Task description:
The whole listing below needs to be duplicated exactly, pictures aside.
**** Data below
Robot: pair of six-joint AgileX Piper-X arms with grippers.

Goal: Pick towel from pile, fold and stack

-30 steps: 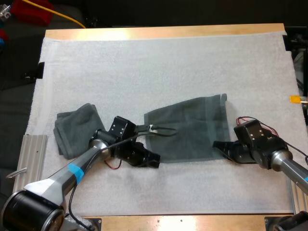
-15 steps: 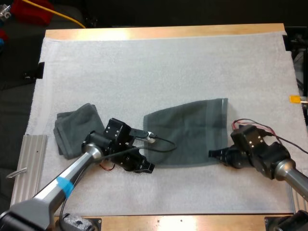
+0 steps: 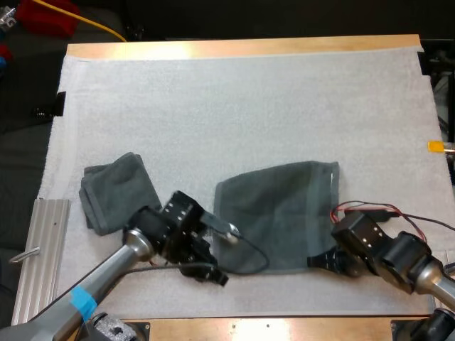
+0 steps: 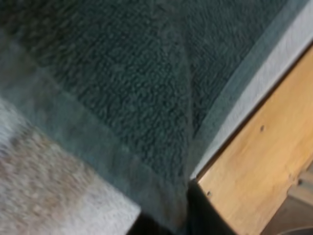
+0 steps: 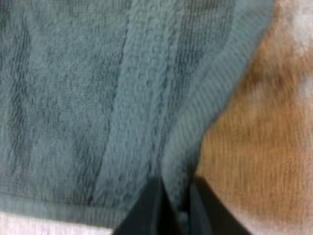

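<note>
Pinching two corners of the towel [image 3: 281, 209]: left hand [image 3: 215, 274] and right hand [image 3: 318, 261] both clamped on its hem, towel spread between and beyond them. Risk: shallow grips slipping, uneven lift skewing fold.

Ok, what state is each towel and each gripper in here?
spread towel: laid flat on the white mat, both near corners gripped.
folded towel: folded, lying apart from both grippers.
left gripper: shut on the spread towel's near left corner.
right gripper: shut on its near right corner.
</note>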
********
Exercise result:
Robot: pair of six-joint AgileX Piper-X arms with grippers.

Goal: Pick towel from pile, fold and stack

-30 steps: 
-15 steps: 
+0 steps: 
+0 steps: 
+0 steps: 

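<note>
Pinching two corners of the towel [image 3: 281, 209]: left hand [image 3: 215, 274] and right hand [image 3: 318, 261] both clamped on its hem, towel spread between and beyond them. Risk: shallow grips slipping, uneven lift skewing fold.

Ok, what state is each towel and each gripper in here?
spread towel: laid flat on the white mat, both near corners gripped.
folded towel: folded, lying apart from both grippers.
left gripper: shut on the spread towel's near left corner.
right gripper: shut on its near right corner.
</note>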

The response is now finished.